El anciano asintió levemente. Álvaro, cargado de emociones encontradas, no pudo contenerse.
—Oiga, Kynikos, ¿a qué se dedica? —preguntó con cierto nerviosismo, buscando algún tipo de guía en la calma del hombre.
El anciano lo miró por primera vez, con unos ojos claros que parecían ver más allá de lo visible.
—Me dedico a vivir, joven Álvaro.
Álvaro soltó una carcajada amarga.
—Ja. Me gustaría dedicarme a vivir, pero ni siquiera puedo mantener un trabajo. Me acaban de correr. Y no estoy joven, ya tengo treinta años. No he hecho nada con mi vida, no tengo nada propio. Nada me sale bien. No sirvo para nada, ni siquiera sé qué rayos hago en esta vida.
Cada palabra que pronunciaba estaba cargada de frustración, como si su dolor se derramara en cada sílaba. Kynikos lo miraba con paciencia, sin interrumpir, como si esperara que Álvaro terminara de vaciarse.
—Perdón, señor Kynikos —dijo Álvaro después de un largo silencio, más calmado—. No ha sido mi mejor día, ni mi mejor semana, ni mi mejor año, ni mi mejor vida. Pero no tengo por qué contarle esto a alguien que apenas conozco. Cada quien tiene sus propios problemas.
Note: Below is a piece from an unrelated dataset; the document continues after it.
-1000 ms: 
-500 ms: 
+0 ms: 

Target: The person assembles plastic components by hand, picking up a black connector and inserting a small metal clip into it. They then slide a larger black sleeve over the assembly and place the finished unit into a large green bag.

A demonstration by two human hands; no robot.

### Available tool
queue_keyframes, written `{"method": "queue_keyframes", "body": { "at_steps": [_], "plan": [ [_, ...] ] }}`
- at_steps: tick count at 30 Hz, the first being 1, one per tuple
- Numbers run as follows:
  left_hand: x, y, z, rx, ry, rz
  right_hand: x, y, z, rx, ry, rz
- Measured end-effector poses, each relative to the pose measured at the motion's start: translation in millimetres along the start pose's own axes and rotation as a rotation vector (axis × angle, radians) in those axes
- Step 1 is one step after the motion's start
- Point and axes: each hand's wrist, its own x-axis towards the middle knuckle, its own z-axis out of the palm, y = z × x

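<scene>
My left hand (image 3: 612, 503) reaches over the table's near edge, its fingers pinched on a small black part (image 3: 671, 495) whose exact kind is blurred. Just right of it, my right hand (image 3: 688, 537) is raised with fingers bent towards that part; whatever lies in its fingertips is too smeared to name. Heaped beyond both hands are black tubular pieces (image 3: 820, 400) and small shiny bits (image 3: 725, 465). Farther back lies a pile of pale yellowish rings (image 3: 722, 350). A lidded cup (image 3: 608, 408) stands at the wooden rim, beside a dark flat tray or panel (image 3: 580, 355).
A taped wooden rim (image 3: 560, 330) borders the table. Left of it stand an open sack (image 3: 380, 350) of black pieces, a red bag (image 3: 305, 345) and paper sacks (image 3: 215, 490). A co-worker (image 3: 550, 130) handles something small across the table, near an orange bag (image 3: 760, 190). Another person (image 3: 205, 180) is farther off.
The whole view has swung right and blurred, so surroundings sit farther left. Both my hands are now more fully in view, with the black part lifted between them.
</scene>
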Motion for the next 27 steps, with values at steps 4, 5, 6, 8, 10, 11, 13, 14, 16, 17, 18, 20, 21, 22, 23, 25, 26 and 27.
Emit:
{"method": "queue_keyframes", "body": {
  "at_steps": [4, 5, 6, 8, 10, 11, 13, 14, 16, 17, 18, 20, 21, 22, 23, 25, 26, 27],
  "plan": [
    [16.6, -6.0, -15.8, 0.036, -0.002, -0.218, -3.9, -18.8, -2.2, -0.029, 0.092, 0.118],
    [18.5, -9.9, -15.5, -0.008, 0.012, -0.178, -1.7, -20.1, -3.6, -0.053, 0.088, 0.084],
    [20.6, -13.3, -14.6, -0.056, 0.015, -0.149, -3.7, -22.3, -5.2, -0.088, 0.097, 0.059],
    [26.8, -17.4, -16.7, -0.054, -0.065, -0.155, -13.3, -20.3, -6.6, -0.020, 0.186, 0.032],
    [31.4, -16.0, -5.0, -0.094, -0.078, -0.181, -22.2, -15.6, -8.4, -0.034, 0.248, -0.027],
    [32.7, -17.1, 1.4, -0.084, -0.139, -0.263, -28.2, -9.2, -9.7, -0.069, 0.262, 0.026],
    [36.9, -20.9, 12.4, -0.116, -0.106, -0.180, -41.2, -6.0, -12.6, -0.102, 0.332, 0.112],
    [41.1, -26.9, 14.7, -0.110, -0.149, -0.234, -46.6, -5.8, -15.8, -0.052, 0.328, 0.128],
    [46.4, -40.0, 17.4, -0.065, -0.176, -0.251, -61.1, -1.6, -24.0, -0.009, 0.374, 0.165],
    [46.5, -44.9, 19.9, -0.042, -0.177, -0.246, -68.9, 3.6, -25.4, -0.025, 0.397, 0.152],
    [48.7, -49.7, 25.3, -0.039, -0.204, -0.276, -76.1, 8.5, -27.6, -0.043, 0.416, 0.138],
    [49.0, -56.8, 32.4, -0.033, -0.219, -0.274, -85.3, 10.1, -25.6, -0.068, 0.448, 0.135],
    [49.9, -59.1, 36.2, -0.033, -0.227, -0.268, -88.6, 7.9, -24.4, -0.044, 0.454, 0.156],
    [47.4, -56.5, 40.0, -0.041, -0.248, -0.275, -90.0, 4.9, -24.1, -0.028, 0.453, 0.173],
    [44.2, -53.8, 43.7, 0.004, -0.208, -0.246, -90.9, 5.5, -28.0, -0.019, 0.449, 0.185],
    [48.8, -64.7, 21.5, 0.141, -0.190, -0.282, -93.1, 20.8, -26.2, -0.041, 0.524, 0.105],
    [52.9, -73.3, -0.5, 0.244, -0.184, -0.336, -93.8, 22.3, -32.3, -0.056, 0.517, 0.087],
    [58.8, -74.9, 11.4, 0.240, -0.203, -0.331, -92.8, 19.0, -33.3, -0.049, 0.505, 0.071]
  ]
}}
Kynikos se levantó con calma, apoyándose en su bastón. Miró hacia el cielo, donde la lluvia comenzaba a disminuir, y luego hacia Álvaro. Dio unos pasos, pero antes de alejarse, volteó y le dijo con voz profunda y pausada:
—La finalidad de la vida es un lienzo en blanco donde cada alma pinta su felicidad, y en los matices de sus alegrías se revela el sentido de su existencia.
Sin decir más, el anciano continuó su camino, desapareciendo entre las sombras de la lluvia. Álvaro se quedó inmóvil, procesando esas palabras. Había algo en ellas que resonaba en su interior, pero no sabía exactamente qué.
Regreso a casa
El camino a casa fue lento y lleno de dudas. Álvaro temía enfrentar a su madre y tener que contarle que había perdido el trabajo. Pero no tenía otra opción. Al llegar, Vania lo recibió con sorpresa.
—¿Y ahora, Álvaro? ¿Qué te pasó? Estás todo empapado, ¿estás bien? —preguntó preocupada.
Con voz apagada, Álvaro respondió:
—Llegué tarde, y me dijeron que me quedara a dormir.
Vania suspiró, entendiendo el significado detrás de esas palabras. Su rostro se ensombreció, pero trató de mantenerse tranquila.
—Mira, báñate para que no te haga daño la lluvia. Tranquilo, hijo. No pasa nada.
Álvaro asintió y se dirigió al baño. El agua caliente de la ducha cubrió su cuerpo, pero no logró calmar su mente. Mientras el vapor llenaba el pequeño espacio, las palabras de Kynikos volvían a él una y otra vez.
"La finalidad de la vida es un lienzo en blanco donde cada alma pinta su felicidad, y en los matices de sus alegrías se revela el sentido de su existencia."
¿Qué significaba eso? ¿Por qué se refería a un lienzo? Álvaro reflexionaba en voz baja mientras el agua corría por su piel.
—¿Pintar mi felicidad? ¿Qué felicidad? No la conozco desde hace años. Mis días son grises, vacíos. No tengo nada que pintar, no tengo colores. ¿Qué sentido puede tener mi existencia si nunca he tenido un momento de verdadera alegría?
Su mente regresó a las palabras de Joaquín. "El pobre seguirá siendo pobre, y el rico está destinado a ser rico." ¿Acaso el destino estaba escrito de antemano? ¿Y si Joaquín tenía razón? ¿Y si Kynikos solo era un viejo loco que decía cosas sin sentido?